DIRECTIONS FOR THIS TASK:
Transcribe only part of the material below: the lines from the one containing "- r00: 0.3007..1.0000" through the one containing "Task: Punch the", inclusive, exactly as written.

☆ ☆ ☆

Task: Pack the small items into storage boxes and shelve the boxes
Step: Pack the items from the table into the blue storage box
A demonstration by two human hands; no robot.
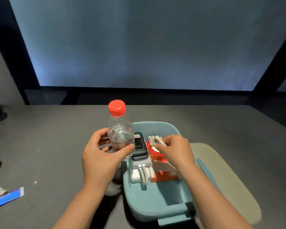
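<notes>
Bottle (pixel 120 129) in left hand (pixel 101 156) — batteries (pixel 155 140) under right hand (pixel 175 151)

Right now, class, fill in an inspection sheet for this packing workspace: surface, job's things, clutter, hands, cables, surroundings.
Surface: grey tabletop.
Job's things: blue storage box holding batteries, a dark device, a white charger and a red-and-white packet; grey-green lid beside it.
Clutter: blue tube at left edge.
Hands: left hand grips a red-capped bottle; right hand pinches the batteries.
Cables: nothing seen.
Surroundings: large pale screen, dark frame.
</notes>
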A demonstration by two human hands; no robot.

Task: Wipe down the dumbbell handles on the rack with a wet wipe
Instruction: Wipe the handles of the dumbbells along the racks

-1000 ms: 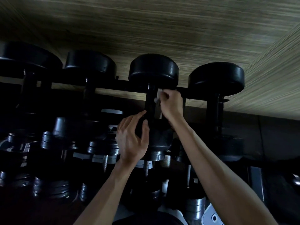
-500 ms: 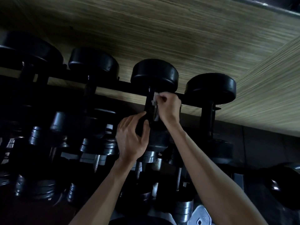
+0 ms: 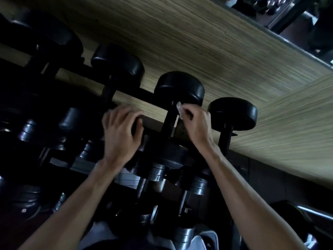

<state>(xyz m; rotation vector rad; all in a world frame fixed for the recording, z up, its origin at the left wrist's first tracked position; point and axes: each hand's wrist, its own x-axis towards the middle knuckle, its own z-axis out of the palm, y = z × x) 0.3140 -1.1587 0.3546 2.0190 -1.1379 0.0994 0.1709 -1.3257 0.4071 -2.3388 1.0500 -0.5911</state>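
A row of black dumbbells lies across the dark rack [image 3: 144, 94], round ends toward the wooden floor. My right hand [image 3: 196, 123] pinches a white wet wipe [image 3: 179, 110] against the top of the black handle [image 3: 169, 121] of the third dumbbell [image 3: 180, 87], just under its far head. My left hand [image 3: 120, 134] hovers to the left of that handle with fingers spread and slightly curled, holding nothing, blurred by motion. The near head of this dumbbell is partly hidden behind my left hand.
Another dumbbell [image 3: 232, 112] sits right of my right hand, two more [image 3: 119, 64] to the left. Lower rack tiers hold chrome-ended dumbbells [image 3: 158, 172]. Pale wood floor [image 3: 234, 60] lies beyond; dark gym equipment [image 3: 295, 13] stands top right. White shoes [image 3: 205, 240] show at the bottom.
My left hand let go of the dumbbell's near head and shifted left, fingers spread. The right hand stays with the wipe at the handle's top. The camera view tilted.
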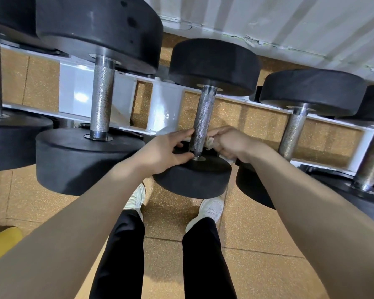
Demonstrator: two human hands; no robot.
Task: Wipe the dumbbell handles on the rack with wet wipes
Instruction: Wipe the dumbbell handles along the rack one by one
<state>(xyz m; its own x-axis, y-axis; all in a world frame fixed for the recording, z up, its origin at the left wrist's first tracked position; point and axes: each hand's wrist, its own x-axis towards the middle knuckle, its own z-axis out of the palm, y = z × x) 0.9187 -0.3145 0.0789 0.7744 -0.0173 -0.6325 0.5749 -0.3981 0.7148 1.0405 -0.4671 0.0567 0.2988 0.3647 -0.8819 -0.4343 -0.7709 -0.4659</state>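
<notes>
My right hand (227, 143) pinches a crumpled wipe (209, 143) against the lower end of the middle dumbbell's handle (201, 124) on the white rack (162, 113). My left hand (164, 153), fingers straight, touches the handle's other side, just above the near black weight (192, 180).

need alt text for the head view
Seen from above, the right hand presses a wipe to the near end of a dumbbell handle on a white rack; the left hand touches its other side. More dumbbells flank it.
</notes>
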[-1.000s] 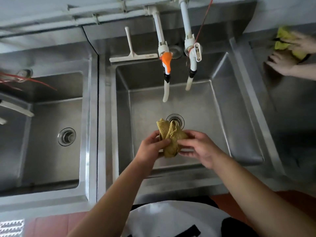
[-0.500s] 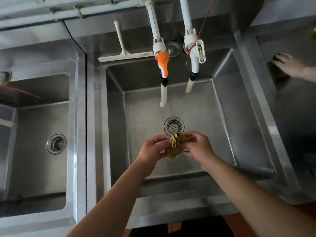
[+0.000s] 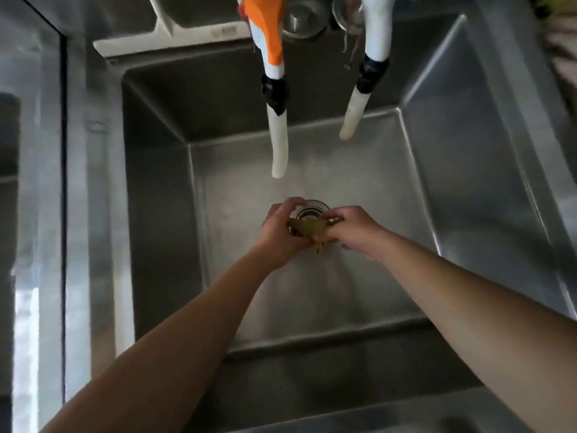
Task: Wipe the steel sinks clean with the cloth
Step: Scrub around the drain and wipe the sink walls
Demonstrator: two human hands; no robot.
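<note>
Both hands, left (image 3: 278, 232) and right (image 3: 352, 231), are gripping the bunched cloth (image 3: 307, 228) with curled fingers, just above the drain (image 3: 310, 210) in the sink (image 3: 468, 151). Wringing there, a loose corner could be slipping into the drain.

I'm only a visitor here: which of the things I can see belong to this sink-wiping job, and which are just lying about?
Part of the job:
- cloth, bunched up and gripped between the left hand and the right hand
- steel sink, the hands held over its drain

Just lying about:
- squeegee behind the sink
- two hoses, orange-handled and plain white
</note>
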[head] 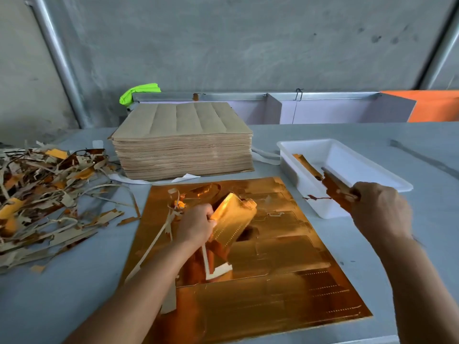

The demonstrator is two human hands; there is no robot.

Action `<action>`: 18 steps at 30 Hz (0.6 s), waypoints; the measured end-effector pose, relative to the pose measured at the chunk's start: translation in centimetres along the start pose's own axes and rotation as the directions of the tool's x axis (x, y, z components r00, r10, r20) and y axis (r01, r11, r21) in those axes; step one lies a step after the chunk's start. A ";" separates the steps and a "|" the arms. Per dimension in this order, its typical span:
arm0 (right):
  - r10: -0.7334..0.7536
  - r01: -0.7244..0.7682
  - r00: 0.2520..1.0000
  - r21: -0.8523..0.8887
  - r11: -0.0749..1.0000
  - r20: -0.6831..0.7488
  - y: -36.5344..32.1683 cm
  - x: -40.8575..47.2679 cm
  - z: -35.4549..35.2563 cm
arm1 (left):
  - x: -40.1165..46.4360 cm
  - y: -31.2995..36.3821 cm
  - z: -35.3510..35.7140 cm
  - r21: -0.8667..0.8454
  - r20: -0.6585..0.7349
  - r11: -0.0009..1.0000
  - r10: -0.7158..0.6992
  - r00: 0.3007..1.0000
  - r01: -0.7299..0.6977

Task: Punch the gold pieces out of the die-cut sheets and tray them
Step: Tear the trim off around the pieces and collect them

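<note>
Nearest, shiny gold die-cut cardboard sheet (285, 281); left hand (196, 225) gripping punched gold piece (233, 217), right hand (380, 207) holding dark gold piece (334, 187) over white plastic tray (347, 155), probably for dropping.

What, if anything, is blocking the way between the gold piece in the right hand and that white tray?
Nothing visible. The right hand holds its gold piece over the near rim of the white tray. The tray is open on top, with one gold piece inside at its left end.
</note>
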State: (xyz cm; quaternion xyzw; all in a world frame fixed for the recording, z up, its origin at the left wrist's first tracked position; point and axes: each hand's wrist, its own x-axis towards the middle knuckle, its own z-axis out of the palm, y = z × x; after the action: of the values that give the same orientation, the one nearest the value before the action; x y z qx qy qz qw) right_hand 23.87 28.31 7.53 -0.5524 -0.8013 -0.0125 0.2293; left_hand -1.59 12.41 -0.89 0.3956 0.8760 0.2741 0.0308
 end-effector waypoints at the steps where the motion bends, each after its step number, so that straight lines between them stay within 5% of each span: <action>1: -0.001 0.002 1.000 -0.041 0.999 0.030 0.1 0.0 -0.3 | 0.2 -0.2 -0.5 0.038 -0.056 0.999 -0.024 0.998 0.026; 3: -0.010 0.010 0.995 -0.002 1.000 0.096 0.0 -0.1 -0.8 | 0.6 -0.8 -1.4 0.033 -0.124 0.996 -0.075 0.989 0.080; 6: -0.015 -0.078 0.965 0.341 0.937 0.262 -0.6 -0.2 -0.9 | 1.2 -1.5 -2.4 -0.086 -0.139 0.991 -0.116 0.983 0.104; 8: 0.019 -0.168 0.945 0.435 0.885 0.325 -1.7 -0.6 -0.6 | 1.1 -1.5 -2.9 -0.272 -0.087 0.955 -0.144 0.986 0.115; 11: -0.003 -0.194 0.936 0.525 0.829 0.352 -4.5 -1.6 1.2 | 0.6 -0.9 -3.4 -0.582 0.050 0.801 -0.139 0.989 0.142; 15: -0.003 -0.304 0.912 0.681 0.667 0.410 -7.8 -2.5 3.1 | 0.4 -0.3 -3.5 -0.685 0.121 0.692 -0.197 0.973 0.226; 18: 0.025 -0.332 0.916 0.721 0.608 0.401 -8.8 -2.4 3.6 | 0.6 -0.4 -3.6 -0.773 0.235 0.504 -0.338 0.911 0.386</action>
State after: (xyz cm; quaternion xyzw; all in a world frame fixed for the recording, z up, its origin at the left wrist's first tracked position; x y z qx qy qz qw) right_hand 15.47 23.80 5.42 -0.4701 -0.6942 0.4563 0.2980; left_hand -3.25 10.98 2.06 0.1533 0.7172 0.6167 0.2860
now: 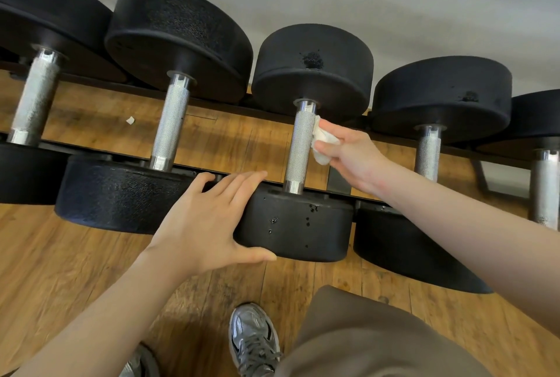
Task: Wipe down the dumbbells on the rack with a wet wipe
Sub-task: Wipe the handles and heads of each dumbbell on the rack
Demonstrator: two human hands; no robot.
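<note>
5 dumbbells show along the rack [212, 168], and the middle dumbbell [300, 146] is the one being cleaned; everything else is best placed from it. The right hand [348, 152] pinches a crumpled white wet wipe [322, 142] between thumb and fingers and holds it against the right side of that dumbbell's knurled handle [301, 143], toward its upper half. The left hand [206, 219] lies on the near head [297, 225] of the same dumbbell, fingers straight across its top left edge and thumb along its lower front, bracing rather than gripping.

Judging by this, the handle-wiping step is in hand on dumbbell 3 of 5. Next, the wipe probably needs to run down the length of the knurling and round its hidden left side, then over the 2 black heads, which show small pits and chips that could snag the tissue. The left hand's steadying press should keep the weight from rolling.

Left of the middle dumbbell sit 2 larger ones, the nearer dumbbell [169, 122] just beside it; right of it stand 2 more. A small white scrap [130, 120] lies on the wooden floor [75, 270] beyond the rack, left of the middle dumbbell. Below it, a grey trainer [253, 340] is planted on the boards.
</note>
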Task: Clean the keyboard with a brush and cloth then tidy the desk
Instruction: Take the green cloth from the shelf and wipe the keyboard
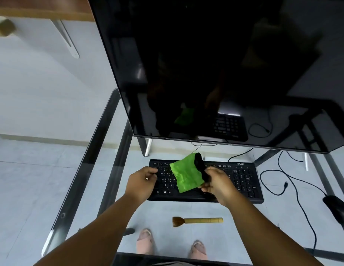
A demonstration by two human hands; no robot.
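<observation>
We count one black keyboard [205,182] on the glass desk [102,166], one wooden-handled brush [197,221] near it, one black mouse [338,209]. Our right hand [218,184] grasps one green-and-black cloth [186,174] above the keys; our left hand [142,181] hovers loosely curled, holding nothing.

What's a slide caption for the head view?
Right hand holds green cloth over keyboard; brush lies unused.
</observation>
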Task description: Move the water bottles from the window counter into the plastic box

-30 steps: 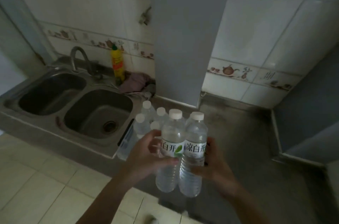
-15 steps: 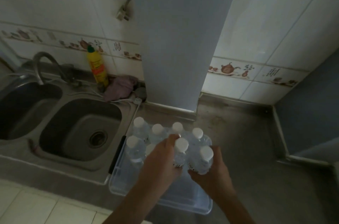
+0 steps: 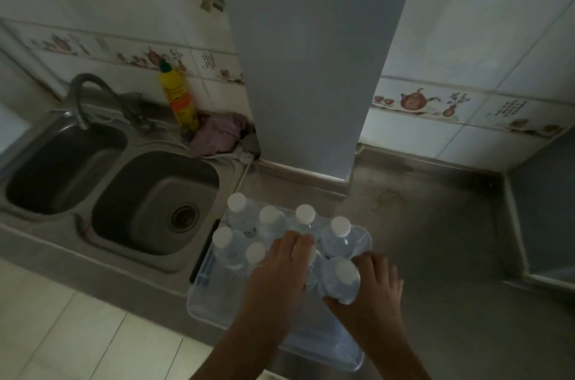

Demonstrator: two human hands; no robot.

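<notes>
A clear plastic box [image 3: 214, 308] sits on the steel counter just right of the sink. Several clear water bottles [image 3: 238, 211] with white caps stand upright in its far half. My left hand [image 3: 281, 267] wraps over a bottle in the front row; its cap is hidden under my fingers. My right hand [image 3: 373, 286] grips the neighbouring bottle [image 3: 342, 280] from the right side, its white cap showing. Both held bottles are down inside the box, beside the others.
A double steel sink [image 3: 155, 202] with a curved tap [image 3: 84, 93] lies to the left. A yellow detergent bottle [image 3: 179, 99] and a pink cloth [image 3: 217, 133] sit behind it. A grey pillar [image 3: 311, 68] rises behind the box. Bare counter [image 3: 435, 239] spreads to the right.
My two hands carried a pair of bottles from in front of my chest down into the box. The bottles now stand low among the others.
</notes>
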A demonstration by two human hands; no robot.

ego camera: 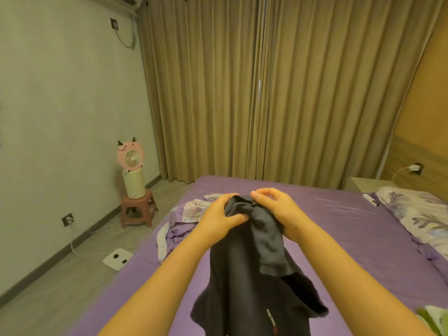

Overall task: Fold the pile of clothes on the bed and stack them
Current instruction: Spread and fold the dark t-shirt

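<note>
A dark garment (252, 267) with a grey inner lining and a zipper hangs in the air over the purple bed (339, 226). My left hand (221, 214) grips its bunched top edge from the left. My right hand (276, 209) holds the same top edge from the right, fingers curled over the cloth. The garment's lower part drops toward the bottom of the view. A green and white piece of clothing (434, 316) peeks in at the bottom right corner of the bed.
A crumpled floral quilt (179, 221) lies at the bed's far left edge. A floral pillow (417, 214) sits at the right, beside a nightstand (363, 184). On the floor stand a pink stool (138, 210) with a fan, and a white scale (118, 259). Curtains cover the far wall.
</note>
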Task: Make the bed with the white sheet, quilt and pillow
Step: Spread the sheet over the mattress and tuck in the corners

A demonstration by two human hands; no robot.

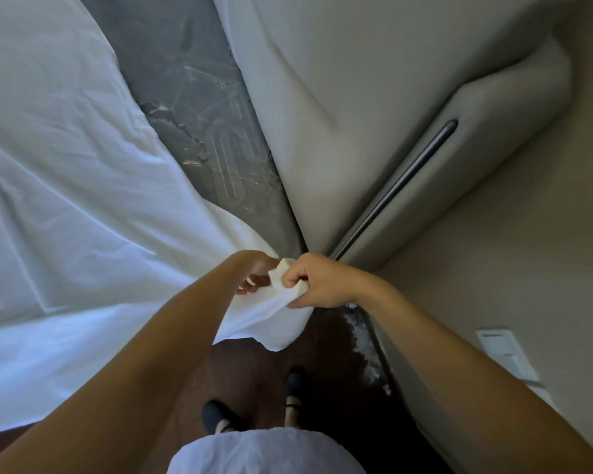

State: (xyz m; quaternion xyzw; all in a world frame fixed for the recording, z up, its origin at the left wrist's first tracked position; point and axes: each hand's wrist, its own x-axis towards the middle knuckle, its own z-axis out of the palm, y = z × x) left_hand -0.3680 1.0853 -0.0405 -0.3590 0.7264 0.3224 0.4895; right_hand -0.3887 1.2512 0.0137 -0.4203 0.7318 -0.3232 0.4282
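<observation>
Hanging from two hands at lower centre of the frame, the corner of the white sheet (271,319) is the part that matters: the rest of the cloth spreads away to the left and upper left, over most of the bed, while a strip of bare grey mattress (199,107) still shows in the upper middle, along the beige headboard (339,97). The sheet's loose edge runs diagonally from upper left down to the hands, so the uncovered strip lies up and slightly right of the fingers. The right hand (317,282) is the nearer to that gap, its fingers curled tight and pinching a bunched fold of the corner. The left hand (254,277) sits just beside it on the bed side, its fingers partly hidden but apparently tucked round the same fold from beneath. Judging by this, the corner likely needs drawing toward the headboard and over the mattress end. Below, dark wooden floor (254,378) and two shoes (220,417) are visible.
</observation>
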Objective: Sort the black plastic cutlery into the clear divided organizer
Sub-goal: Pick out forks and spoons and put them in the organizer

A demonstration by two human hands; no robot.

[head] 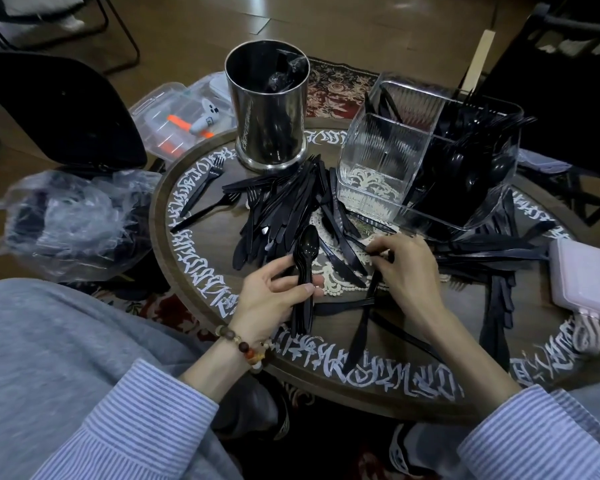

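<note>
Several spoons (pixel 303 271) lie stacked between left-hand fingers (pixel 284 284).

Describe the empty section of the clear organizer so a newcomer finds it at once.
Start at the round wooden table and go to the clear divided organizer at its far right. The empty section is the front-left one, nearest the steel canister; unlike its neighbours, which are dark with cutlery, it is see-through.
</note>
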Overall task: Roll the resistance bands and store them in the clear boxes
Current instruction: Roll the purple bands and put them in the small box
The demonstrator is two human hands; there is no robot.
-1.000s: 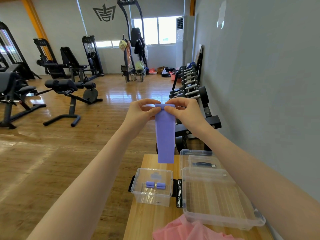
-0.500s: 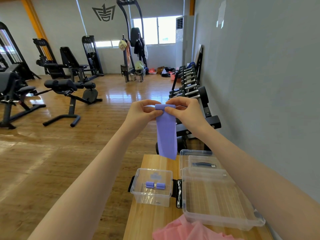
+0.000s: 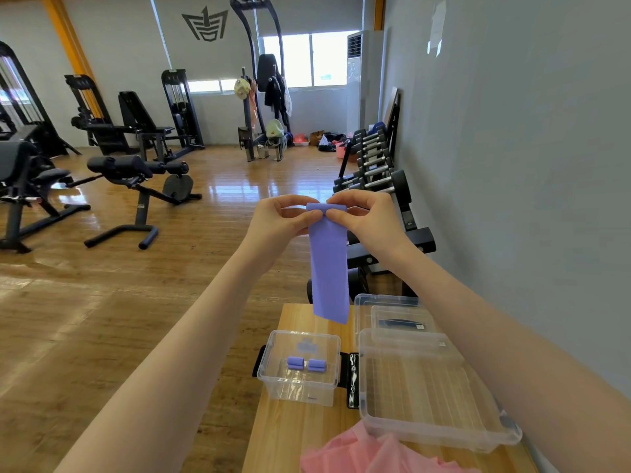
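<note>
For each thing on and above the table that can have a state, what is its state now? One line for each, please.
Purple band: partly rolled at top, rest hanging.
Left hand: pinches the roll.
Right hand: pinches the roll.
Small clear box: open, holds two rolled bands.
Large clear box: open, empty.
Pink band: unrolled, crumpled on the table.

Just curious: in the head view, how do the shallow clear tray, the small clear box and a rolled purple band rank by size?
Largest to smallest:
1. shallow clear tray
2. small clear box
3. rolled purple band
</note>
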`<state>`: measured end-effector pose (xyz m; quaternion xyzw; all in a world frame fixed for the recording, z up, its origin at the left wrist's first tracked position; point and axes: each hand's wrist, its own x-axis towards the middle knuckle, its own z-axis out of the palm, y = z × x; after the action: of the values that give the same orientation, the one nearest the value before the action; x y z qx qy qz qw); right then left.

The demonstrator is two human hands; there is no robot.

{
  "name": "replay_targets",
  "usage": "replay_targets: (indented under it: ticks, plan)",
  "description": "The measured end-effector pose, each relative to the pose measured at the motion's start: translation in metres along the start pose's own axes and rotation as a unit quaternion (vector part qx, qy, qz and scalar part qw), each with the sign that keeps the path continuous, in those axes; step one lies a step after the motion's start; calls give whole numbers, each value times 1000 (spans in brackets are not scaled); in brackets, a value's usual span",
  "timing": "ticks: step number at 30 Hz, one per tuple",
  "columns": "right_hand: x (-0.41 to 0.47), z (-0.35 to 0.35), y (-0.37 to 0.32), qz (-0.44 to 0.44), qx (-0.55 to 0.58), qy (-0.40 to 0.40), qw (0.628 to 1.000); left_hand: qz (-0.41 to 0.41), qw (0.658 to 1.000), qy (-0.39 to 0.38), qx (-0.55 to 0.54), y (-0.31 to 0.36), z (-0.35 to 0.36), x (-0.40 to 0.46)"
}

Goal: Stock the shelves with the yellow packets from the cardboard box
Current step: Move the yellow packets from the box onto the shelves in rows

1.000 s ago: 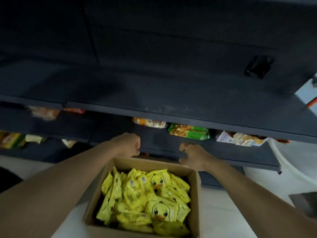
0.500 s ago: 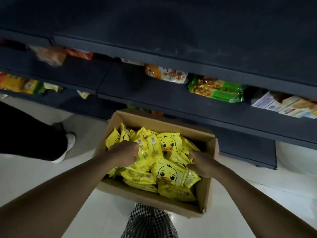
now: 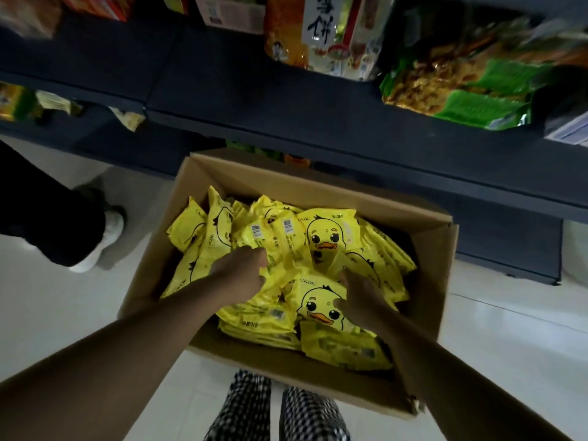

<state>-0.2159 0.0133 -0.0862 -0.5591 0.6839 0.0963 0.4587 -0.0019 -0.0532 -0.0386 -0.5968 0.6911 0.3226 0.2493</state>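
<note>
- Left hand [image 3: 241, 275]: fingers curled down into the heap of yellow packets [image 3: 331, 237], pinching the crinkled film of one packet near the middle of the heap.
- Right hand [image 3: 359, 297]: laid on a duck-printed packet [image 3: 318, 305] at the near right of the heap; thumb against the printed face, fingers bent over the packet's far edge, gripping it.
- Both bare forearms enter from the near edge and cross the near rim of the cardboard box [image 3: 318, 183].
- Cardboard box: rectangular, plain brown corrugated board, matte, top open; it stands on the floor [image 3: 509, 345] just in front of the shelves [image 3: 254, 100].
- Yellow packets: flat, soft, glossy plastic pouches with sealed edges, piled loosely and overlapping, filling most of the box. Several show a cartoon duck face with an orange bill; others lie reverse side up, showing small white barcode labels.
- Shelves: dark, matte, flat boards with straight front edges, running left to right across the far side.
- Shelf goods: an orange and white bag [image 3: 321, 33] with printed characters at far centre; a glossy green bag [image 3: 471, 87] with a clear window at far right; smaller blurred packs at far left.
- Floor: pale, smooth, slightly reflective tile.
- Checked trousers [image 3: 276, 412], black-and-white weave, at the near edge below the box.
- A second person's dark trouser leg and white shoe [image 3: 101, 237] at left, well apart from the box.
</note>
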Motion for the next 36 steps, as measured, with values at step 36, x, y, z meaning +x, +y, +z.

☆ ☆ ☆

RESPONSE:
  - r00: 0.3007..1.0000
  - r01: -0.7299..0.6977

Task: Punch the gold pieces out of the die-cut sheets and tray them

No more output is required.